**WHAT YOU SHOULD DO**. Say the data back exactly as it is written below.

■ ■ ■ ■

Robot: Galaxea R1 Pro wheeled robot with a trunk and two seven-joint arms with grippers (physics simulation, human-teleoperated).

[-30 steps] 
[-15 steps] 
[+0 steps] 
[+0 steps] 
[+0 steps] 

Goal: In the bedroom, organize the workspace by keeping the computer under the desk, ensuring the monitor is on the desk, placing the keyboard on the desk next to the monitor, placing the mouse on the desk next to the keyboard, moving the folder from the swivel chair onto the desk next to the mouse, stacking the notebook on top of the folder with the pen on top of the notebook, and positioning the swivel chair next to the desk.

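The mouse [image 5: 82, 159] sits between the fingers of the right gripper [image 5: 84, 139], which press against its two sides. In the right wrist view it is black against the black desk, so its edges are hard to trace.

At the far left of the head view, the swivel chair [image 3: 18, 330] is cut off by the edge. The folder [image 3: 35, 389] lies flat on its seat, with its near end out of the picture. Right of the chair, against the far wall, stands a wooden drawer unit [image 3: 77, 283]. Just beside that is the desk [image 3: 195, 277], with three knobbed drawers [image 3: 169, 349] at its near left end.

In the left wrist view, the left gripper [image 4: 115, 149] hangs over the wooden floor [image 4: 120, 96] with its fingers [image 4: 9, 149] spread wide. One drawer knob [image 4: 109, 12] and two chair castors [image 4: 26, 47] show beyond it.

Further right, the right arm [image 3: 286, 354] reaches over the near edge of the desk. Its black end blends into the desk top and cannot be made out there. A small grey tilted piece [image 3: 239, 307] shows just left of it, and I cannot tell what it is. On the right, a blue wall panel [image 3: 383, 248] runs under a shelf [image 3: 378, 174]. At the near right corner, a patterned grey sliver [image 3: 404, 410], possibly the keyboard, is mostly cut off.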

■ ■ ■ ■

**RESULT BELOW**.
Robot: Galaxea R1 Pro wheeled robot with a trunk and two seven-joint arms with grippers (physics simulation, human-teleoperated).

[-30 steps] 
[-15 steps] 
[+0 steps] 
[+0 steps] 
[+0 steps] 

Goal: In the bedroom, organize the workspace by keeping the computer under the desk, ensuring the monitor is on the desk, placing the keyboard on the desk next to the monitor, placing the mouse on the desk next to the keyboard, moving the folder from the swivel chair onto the desk next to the mouse, stacking the notebook on top of the folder with the pen on top of the notebook, and positioning the swivel chair next to the desk.

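The mouse [image 5: 82, 159] sits between the fingers of the right gripper [image 5: 84, 139], which press against its two sides. In the right wrist view it is black against the black desk, so its edges are hard to trace.

At the far left of the head view, the swivel chair [image 3: 18, 330] is cut off by the edge. The folder [image 3: 35, 389] lies flat on its seat, with its near end out of the picture. Right of the chair, against the far wall, stands a wooden drawer unit [image 3: 77, 283]. Just beside that is the desk [image 3: 195, 277], with three knobbed drawers [image 3: 169, 349] at its near left end.

In the left wrist view, the left gripper [image 4: 115, 149] hangs over the wooden floor [image 4: 120, 96] with its fingers [image 4: 9, 149] spread wide. One drawer knob [image 4: 109, 12] and two chair castors [image 4: 26, 47] show beyond it.

Further right, the right arm [image 3: 286, 354] reaches over the near edge of the desk. Its black end blends into the desk top and cannot be made out there. A small grey tilted piece [image 3: 239, 307] shows just left of it, and I cannot tell what it is. On the right, a blue wall panel [image 3: 383, 248] runs under a shelf [image 3: 378, 174]. At the near right corner, a patterned grey sliver [image 3: 404, 410], possibly the keyboard, is mostly cut off.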

No further answer is expected.